In Canada, three activists have been arrested after they forced pipeline giant Enbridge to shut down one of its major oil pipelines by locking themselves to equipment at a valve site on Monday. The pipeline transports more than 12 million gallons of Alberta tar sands and Bakken crude oil to refineries in the east coast every day. The pipeline has long been opposed by First Nations and environmental activists, who are concerned about spills and the impact of continued fossil fuel extraction on climate change.
In Burkina Faso, authorities have charged a general with complicity in the assassination of President Thomas Sankara nearly three decades ago. Dubbed "Africa’s Che Guevara," Sankara was killed in a military coup in 1987. General Gilbert Diendéré has now become the most senior official charged in Sankara’s death. He is already in prison after leading another coup which failed in September.
And indigenous activist, poet and actor John Trudell has died in California at the age of 69. Trudell was the spokesman of the American Indian Movement during the 1969 occupation of Alcatraz Island in the San Francisco Bay, where he set up a radio broadcast called Radio Free Alcatraz.
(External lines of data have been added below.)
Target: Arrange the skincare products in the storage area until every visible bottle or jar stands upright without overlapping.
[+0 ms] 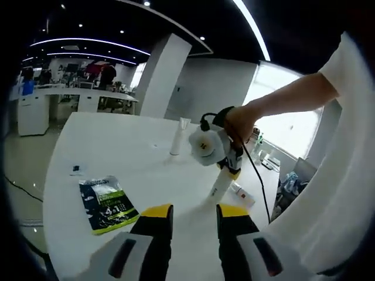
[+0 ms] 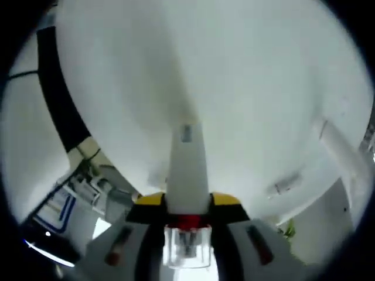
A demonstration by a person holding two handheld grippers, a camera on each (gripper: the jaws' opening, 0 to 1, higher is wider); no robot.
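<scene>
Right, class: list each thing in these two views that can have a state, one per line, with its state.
Left claw: open, holding nothing.
Right claw: shut on the white tube.
White tube: gripped, clear cap nearest the camera.
Standing tube: upright on the white table, apart from the rest.
Small tube: lying flat on the table.
Dark sachet: lying flat.

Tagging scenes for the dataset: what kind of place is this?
Probably an open-plan office or lab. A large white table stands in an open floor with white desks behind, curved ceiling light strips and a big white column.
</scene>
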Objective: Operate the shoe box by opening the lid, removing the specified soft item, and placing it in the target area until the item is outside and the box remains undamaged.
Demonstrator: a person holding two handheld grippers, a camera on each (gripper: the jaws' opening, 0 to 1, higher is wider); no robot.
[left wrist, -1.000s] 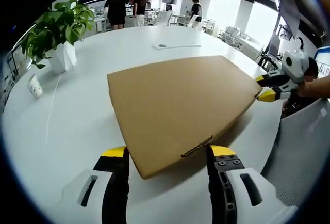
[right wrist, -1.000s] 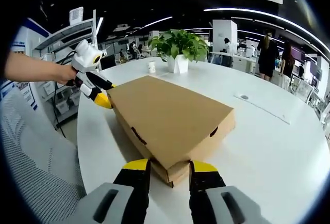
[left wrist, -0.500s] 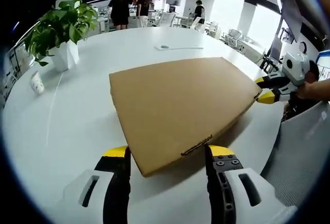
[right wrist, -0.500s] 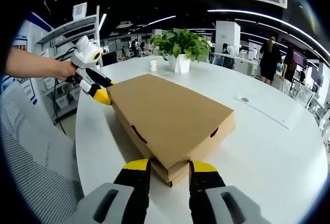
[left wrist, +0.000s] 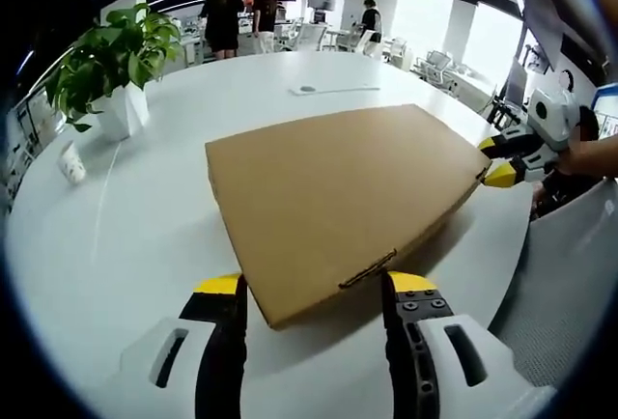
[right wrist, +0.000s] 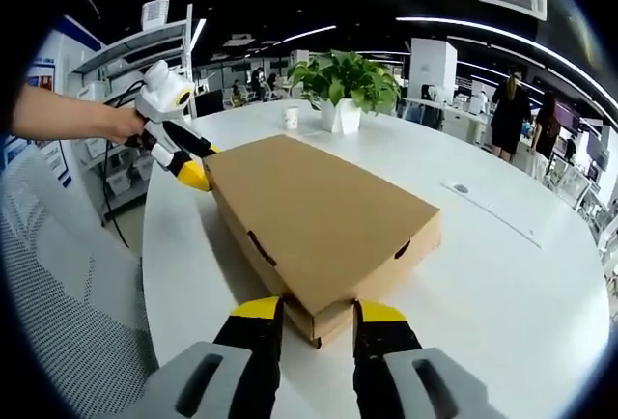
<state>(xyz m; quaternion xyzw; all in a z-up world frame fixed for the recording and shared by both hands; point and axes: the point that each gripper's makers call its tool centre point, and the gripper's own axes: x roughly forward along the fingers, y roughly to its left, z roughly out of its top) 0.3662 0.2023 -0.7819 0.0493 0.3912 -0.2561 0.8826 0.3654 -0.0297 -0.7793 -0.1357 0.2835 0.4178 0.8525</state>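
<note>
Barely anything has changed over the last second: the shoe box sits where it sat on the white worktop, lid closed, and both views drift only slightly, which reads as your hands shifting rather than the box moving. Your left tool holds its yellow-tipped jaws spread, one on each side of the near corner of the lid, and you have not closed them; in the right gripper view that same tool reaches in from the left with its tips at the far corner of the box. Your right tool is spread too, its jaws straddling the corner nearest it, and in the left gripper view its tips sit at the box's far right corner; whether they actually touch the cardboard you cannot tell from here. In the right gripper view the lid edge looks a little proud of the base at the near corner, but that gap is no wider than it was. So the task stands at its first step: the lid is not open, and the soft item is hidden inside. A potted plant and a small cup stand well apart from the box.
</note>
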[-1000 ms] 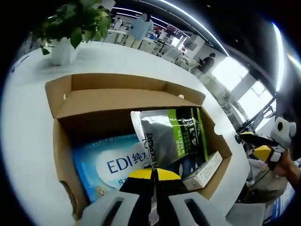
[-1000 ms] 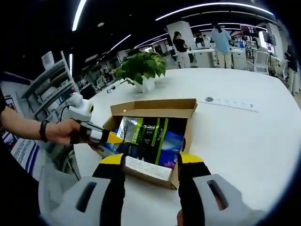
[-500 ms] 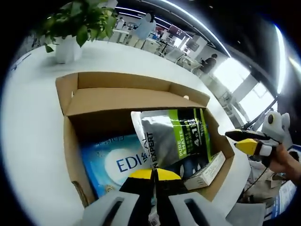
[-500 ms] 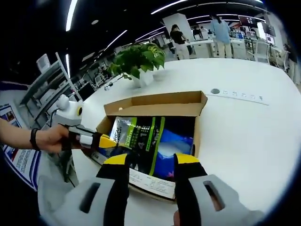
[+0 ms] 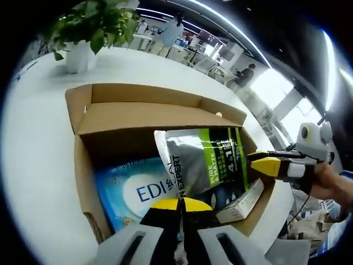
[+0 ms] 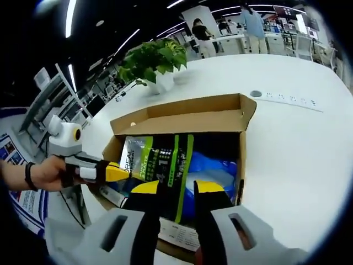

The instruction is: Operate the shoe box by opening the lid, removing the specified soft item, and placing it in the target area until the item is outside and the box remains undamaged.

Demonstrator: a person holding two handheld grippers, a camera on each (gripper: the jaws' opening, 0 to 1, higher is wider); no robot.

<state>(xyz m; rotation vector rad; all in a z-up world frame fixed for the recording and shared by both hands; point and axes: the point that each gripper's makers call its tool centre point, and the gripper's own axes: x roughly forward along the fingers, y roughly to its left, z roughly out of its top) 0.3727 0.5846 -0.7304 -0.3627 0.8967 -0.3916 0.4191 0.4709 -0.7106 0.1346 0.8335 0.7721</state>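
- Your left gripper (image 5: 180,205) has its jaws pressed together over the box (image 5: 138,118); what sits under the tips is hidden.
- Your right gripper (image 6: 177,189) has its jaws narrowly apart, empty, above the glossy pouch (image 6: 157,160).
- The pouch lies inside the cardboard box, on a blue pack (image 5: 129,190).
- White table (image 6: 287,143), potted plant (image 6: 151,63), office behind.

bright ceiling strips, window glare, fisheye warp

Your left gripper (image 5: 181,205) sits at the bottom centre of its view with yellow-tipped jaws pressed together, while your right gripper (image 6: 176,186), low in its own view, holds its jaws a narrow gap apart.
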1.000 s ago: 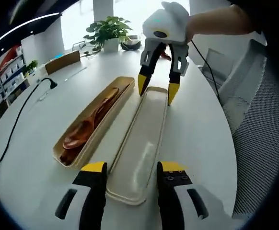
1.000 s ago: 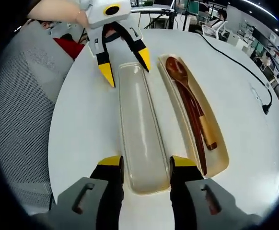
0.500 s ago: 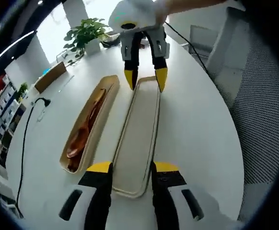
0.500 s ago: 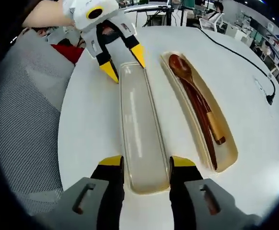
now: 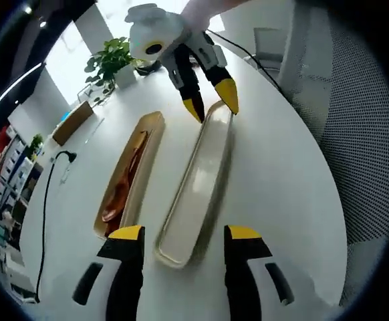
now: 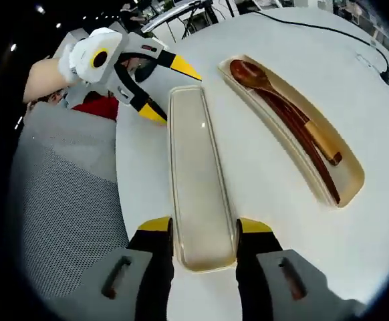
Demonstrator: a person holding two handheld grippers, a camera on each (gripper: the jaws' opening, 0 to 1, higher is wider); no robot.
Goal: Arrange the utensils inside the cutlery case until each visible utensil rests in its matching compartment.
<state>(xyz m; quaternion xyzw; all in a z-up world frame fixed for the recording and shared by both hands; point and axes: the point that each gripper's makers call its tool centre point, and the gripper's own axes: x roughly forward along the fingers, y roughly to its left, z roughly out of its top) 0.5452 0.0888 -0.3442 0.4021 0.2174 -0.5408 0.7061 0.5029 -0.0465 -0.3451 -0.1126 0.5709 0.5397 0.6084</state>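
Both grippers straddled opposite ends of the lid (image 6: 198,180), jaws wide, gripping nothing. The case (image 6: 295,127), utensils inside, lay beside it. Both should close evenly before lifting.

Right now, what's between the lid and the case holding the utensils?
Nothing. A bare strip of white table separates the lid from the case holding the spoon and chopsticks. It shows in both gripper views.

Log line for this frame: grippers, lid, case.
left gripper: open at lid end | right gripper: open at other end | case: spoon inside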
He later served as the head of the American Indian Movement for most of the 1970s. Trudell was also a poet and musician. This is John Trudell speaking in New York City in 1979 from the 2005 documentary "Trudell."
John Trudell: "I’m a member of the American Indian Movement, and I’m from the indigenous nations of the Western Hemisphere. As the indigenous people, we have watched. We have watched this thing happen on our hemisphere. We have seen what has happened. We have seen the community confused and attacked. We understand that the issue is the land, the issue is the earth. We cannot change the political system, we cannot change the economic system, we cannot change the social system, until the people control the land, and then we take it out of the hands of that sick minority that chooses to pervert the meaning and the intention of humanity."